Analysis of cell stress and death
Freshly harvested splenocytes were cell surface stained on ice followed by incubation with fluorescent-conjugated Annexin-V in Annexin-V binding buffer for 10 min at room temperature (BioLegend) immediately or following a 1-h incubation at 37°C in RPMI 1640 media (Corning) supplemented with 10% FBS and 1 μM BODIPY-C11 (Thermo Fisher Scientific). For examination of Liperfluo (Dojindo Molecular Technologies) positivity, freshly harvested splenocytes were incubated with 10 μM Liperfluo (resuspended in 1% DMSO) in HBSS for 30 min at 37°C. Cells were then washed and surface stained. To examine the impact of ferroptosis inhibitors on lipid peroxidation, total splenocytes were incubated with 100 μM α-tocopherol (αToc) (Millipore Sigma) and/or 10 μM Ferrostatin-1 (Millipore Sigma) for 15 min followed by staining with 1 μM BODIPY-C11 for 1 h. Cells were then washed and surface stained. For intracellular protein detection, cells were fixed and permeabilized (TNB-0607-KIT; Tonbo) and stained with fluorescent-conjugated Abs against Bcl2 and cleaved caspase-3 (BioLegend and Cell Signaling Technology). For determining intracellular glutathione (GSH) peroxidase 4 (GPX4) expression, cells were surface stained, fixed, permeabilized (558049 and 558050; BD Biosciences), and stained with primary Ab against GPX4 (Abcam) followed by anti-rabbit secondary Ab (Southern Biotech). For cellular dyes, 1 μM YO-PRO1 iodide (Thermo Fisher Scientific) was added, and splenocytes were stained on ice for 30 min followed by cell surface staining. MitoTracker, MitoSOX, TMRM, CellROX, and ThiolTracker dyes (all from Thermo Fisher Scientific) were added at 50 nM, 5 μM, 100 nM, 5 μM, and 10 μM, respectively. Data were analyzed as above using flow cytometry methods.
Western blot analysis of complement proteins
Mouse sera were diluted 500-fold in sample buffer and boiled before loading on gels. Blotting was performed overnight at 4° with the following Abs: 0.4 μg/ml rabbit anti-C3 (ab200999; Abcam), 0.1 μg/ml goat anti-MBL1 (AF2077; R&D Systems), 0.1 μg/ml goat anti-MBL2 (AF2208; R&D Systems), and 0.4 μg/ml rabbit anti-Transferrin (ab82411; Abcam).

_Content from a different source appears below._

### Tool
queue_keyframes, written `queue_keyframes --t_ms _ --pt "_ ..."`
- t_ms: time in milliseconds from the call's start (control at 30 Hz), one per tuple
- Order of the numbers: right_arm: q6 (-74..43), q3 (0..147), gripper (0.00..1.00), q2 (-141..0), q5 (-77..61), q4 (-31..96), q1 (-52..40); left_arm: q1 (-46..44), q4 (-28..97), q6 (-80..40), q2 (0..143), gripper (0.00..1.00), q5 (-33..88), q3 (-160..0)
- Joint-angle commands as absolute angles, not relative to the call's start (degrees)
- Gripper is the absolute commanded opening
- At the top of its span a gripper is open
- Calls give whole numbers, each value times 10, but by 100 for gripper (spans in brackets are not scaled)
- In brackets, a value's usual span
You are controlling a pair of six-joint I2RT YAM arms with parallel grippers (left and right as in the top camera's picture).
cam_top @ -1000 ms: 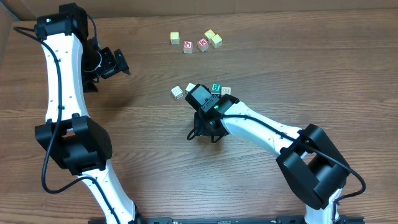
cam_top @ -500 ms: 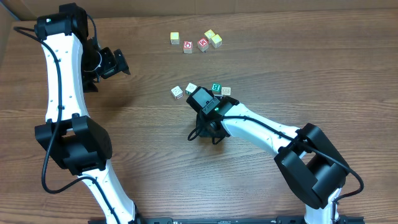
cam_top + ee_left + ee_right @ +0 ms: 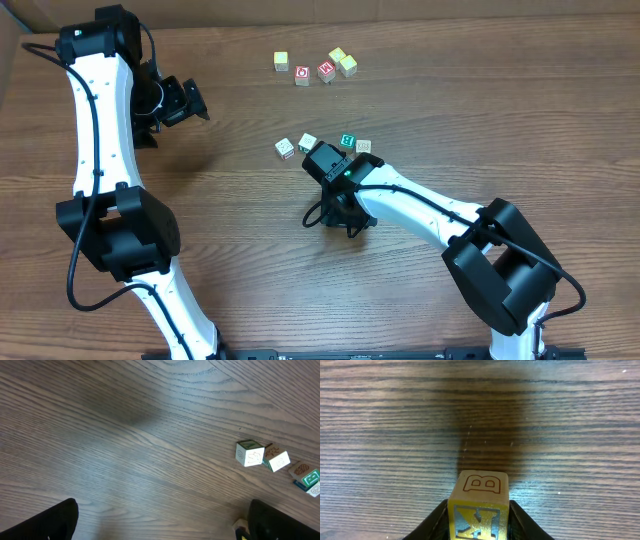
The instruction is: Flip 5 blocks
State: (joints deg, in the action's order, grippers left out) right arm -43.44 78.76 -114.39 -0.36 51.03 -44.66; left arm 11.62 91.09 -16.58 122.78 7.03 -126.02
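Looking from overhead, my right claw [image 3: 340, 214] covers what it grips; four blocks [image 3: 307, 142] lie near my wrist. My left claw [image 3: 186, 100] is spread wide, empty. Left wrist view cuts its tips off at the corners. Right wrist view: I clench one block [image 3: 479, 502], B on top, bottom cut off.

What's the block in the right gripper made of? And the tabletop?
Block: looks like light wood with a matte finish. The B on its top face seems pressed or burned in as an outline, and the side face carries a printed yellow and blue-green letter. Tabletop: brown with a straight wood grain and a low sheen. Whether it is solid wood, veneer or laminate cannot be told.
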Motion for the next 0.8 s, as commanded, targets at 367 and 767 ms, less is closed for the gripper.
queue_keyframes --t_ms 367,767 --pt "-435 806 47 -1150 -12 507 -447 112 910 -174 1211 100 69 -1265" --pt "-403 834 55 -1150 -35 517 -417 112 910 -174 1211 100 69 -1265"
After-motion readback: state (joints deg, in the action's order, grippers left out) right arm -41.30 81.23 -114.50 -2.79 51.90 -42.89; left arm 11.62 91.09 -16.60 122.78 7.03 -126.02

Proteins were then detected by incubation for 1 h at room temperature with HRP-coupled secondary Abs at 0.1 μg/ml, using either goat anti-rabbit IgG (4050; Southern Biotech) or donkey anti-goat IgG (6420; Southern Biotech). All Abs were diluted in tris-buffered saline with 3% BSA. Bands were detected on film with ECL Pro reagent (PerkinElmer).
All statistical analysis involved enumeration of absolute cell counts or mean fluorescence intensity, calculation of SEM, and statistical significance using one-way ANOVA (GraphPad Prism software) for multiple comparisons.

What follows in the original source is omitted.